La maggior parte dei teologi e delle teologhe queer si colloca tra questi due estremi, riuscendo in modo più o meno convincente a confezionare una mistura tra la fedeltà ai principi della critica femminista e la ripresa radicale dell'ortodossia teologica. Una riflessione interessante è stata proposta da Eugene Rogers a partire dal fatto che nella Lettera ai Romani Paolo adopera due volte l'espressione para physin (tradotta di solito come “contro natura”): la prima volta per parlare dei rapporti sessuali correnti tra i pagani (Rm 1) in un passo che è stato poi usato per giustificare la persecuzione delle persone omosessuali, e la seconda volta per parlare dell’azione di Dio che innesta gli stessi pagani sul tronco di Israele (Rm 11). Che cosa ci dice questo su Dio? Se anche Dio agisce “contro natura” non si rimescolano forse le carte in tavola rispetto ai nostri miseri e balbettanti discorsi sulla sessualità? L’idea dell’eccedenza di Dio rispetto ai nostri discorsi è centrale per la teologia queer.

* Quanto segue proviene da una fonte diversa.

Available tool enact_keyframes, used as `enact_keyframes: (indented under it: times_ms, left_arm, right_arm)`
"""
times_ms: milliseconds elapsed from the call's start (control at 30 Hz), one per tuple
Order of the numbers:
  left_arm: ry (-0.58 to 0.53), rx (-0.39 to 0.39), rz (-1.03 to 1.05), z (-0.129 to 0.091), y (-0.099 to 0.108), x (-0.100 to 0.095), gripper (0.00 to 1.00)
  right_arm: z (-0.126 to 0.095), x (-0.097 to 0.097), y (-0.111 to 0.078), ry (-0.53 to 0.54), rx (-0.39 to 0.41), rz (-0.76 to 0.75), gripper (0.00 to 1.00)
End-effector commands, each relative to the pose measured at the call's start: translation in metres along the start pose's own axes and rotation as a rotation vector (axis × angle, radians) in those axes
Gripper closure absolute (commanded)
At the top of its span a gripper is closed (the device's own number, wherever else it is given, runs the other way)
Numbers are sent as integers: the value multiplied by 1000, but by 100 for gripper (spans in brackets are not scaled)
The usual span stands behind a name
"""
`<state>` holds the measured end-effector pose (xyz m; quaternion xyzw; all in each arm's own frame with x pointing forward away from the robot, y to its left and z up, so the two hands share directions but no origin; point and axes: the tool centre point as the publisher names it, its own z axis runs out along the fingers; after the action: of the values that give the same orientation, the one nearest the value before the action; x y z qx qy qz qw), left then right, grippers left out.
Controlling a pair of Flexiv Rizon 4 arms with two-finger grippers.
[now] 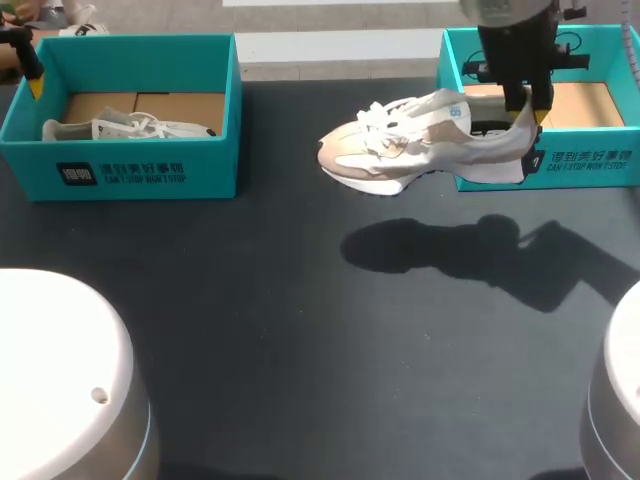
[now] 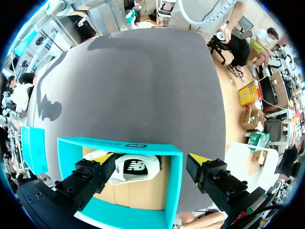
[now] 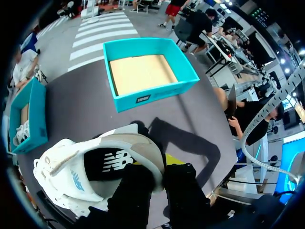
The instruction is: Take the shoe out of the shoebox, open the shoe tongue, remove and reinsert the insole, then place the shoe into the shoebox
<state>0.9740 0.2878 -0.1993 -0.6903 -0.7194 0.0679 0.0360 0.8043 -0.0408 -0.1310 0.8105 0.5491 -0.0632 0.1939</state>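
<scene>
the right gripper [image 3: 159, 177] is clamped on the heel collar of the shoe [image 3: 95, 167], a finger on either side. it holds the shoe clear of the desk [image 1: 300, 330], beside the empty shoebox [image 3: 152, 95] at the far right corner. i judge the taking-out nearly done. the tongue, the insole and the return are all left. the left gripper [image 2: 152, 161] hangs with fingers wide apart over a second shoebox [image 2: 119, 143] at the far left corner, gripping nothing.

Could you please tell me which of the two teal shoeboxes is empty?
The shoebox on the right: only its cardboard floor shows. The left shoebox holds a white shoe, and the right pincer grips the other shoe outside it.
</scene>
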Motion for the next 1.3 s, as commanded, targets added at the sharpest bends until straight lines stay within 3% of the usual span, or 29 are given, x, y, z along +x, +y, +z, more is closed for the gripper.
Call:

Non si tratta solo del senso dell’ineffabilità del divino (che come sostiene Althaus-Reid, può essere anche un concetto utile al potere patriarcale) ma di accorgersi dello strano comportamento di un Dio che, secondo la rivelazione biblica, viene continuamente a confondere la carte in tavola e quindi, forse, nella nostra epoca, ci sta invitando a rivedere le nostre certezze sull'identità sessuale e di genere.

Il Dio queer

Molte donne che hanno collaborato al progetto della teologia della liberazione latinoamericana hanno da tempo sollevato un dura critica al machismo che la permea. Marcella Althaus-Reid (1959 – 2009) ha condiviso questa critica interna, ma l'ha voluta condurre ai suoi esiti radicali. In una prima fase ha elaborato la nozione di “teologia indecente” puntando i riflettori sulla nozione di “decenza” come cardine del sistema latinoamericano di oppressione delle donne, degli indigeni e delle minoranze sessuali. Nella sua ultima opera, Il Dio Queer (Claudiana Editrice, pp. 315, 24,50€), Althaus-Reid si è alleata con i fermenti della teologia queer per liberare anche Dio dalle gabbie della decenza. Dio, infatti, viene pensato dai sistemi totalitari (ad esempio, la “teologia vaticana”) come la giustificazione ultima dei propri criteri morali di esclusione. In Althaus-Reid, invece, Dio fa il suo coming out, si svela come principio di rottura e di novità, anziché come principio di ordine. In realtà, «Dio [è] presente nella complessità delle sessualità ribelli e delle relazioni delle persone (…). Lo scandalo teologico è che i corpi parlano, e Dio parla per mezzo loro» (p. 92). La sessualità è costitutiva dell'esistenza umana e anche dei sistemi simbolici che regolano la società. Ma se Dio è queer, crolla la possibilità di manipolare la religione a scopi di sopraffazione. Il Dio queer è «fluido e instabile proprio come noi, ma anche pronto a ridere e a godere mentre persegue il fine divino della giustizia trasgressiva che scompiglia la legge» (p. 289).